Exercise brief. Within the material below, locate the line with "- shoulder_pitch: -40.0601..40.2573" and the line with "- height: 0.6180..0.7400", then return those two lines and all lines between them, exactly as written.

Data below.
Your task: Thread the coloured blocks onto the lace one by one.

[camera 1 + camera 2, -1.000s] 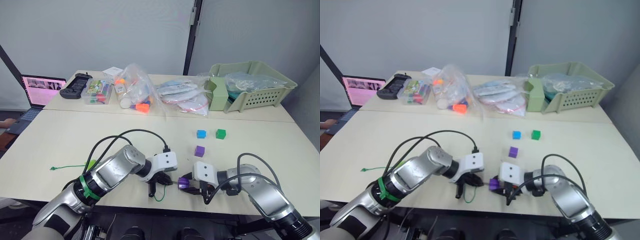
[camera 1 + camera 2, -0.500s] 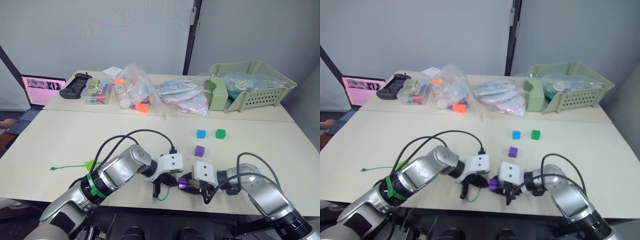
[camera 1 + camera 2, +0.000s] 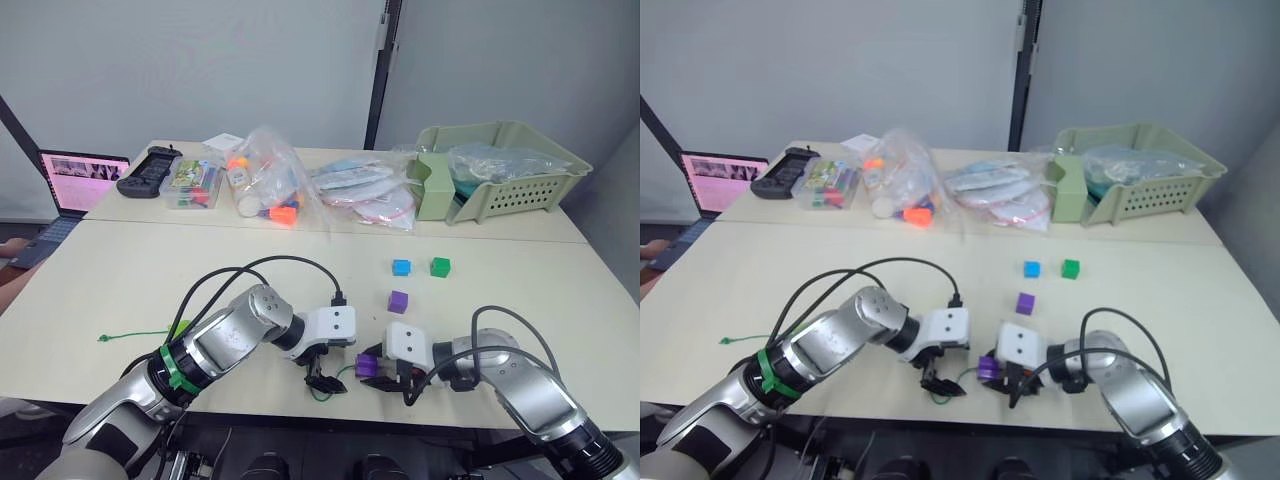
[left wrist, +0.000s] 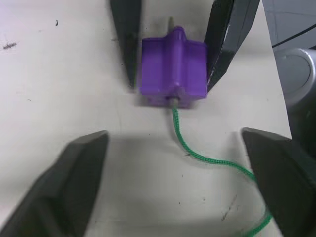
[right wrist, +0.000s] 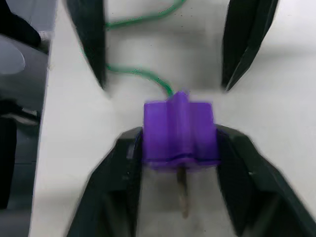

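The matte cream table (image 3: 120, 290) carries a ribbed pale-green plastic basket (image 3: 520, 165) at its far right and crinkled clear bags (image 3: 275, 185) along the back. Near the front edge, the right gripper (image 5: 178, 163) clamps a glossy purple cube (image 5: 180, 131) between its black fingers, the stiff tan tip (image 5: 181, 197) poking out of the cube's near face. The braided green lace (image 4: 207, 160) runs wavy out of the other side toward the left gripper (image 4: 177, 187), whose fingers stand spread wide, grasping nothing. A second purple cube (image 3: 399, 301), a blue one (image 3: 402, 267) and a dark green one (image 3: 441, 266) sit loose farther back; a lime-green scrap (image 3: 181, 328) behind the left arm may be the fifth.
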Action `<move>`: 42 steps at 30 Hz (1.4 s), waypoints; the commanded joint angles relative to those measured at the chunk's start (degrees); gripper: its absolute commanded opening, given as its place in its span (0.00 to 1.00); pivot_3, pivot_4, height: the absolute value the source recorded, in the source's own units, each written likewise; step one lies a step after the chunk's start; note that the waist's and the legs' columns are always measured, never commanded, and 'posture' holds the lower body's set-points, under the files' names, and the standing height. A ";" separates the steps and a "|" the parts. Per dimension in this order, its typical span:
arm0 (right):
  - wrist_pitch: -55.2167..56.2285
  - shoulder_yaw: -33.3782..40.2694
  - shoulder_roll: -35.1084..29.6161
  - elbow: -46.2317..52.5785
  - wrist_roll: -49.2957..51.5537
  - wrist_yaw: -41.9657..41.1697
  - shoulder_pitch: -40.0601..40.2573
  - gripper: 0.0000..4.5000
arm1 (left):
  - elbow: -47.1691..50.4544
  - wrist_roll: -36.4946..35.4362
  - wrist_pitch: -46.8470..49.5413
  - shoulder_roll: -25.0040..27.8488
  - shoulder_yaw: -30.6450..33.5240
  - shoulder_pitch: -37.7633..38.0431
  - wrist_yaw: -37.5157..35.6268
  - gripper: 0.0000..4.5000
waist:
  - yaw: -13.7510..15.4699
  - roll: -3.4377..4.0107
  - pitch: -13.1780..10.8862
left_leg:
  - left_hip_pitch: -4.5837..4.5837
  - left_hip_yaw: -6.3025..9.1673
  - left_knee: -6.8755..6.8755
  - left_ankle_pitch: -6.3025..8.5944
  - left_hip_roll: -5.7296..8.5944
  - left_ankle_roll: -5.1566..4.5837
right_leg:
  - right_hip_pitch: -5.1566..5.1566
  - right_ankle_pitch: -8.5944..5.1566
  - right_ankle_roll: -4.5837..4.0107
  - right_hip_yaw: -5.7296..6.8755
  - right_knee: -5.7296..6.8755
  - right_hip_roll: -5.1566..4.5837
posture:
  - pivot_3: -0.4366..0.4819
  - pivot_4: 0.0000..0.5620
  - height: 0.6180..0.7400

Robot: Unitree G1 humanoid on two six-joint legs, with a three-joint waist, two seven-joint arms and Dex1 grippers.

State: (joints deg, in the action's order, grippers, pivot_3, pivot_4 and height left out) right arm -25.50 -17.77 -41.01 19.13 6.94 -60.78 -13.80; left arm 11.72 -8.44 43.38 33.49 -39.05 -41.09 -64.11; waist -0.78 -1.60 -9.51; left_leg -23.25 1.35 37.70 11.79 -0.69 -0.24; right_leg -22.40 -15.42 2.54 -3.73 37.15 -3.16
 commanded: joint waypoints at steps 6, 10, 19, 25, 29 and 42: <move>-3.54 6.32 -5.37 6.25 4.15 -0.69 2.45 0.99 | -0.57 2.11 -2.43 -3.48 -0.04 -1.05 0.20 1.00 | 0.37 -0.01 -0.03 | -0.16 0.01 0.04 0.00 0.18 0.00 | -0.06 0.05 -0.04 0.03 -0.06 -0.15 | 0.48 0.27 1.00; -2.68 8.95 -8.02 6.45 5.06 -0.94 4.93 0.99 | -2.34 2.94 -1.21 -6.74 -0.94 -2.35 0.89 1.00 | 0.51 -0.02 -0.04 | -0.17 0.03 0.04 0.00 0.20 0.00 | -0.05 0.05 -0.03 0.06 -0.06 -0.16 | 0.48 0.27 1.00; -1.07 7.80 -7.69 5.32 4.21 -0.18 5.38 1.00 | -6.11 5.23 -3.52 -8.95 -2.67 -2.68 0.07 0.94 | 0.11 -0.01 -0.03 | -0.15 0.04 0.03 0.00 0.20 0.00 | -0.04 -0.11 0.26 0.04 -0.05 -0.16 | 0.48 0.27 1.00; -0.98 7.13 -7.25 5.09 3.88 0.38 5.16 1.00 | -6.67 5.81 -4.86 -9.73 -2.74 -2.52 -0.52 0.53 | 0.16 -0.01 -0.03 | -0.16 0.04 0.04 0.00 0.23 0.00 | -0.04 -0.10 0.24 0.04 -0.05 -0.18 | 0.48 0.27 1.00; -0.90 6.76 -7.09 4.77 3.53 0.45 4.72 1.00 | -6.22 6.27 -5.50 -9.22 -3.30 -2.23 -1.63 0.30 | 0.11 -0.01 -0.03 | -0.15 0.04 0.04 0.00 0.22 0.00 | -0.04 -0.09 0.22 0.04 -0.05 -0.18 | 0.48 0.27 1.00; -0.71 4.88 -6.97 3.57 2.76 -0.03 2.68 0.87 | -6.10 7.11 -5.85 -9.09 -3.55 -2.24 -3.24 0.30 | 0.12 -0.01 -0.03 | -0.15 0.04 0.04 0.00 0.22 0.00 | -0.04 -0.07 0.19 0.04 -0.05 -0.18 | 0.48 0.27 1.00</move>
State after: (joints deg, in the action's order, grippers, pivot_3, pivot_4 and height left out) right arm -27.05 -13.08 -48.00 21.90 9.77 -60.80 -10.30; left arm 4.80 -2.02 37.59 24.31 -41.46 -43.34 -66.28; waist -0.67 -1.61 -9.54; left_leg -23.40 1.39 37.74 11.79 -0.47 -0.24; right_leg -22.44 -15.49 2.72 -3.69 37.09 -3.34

Answer to the problem.
  - shoulder_pitch: -40.0601..40.2573
  - gripper: 0.0000..4.5000
arm1 (left):
  - elbow: -47.1691..50.4544
  - wrist_roll: -36.4946..35.4362
  - wrist_pitch: -46.8470..49.5413
  - shoulder_roll: -25.0040..27.8488
  - shoulder_yaw: -30.6450..33.5240
  - shoulder_pitch: -37.7633..38.0431
  - wrist_yaw: -37.5157..35.6268
  - gripper: 0.0000..4.5000
waist:
  - yaw: -13.7510..15.4699
  - roll: -3.4377..4.0107
  - pitch: -13.1780..10.8862
left_leg:
  - left_hip_pitch: -4.5837..4.5837
  - left_hip_yaw: -6.3025..9.1673
  - left_knee: -6.8755..6.8755
  - left_ankle_pitch: -6.3025..8.5944
  - left_hip_roll: -5.7296..8.5944
  - left_ankle_roll: -5.1566..4.5837
right_leg:
  - right_hip_pitch: -5.1566..5.1566
  - right_ankle_pitch: -8.5944..5.1566
  - right_ankle_roll: -4.5837..4.0107
  - right_hip_yaw: -5.7296..6.8755
  - right_knee: -5.7296..6.8755
  - right_hip_roll: -5.1566..4.5837
posture:
  - pivot_3: -0.4366..0.4819
  - pivot_4: 0.0000..0.5620
  - height: 0.6180..0.7400

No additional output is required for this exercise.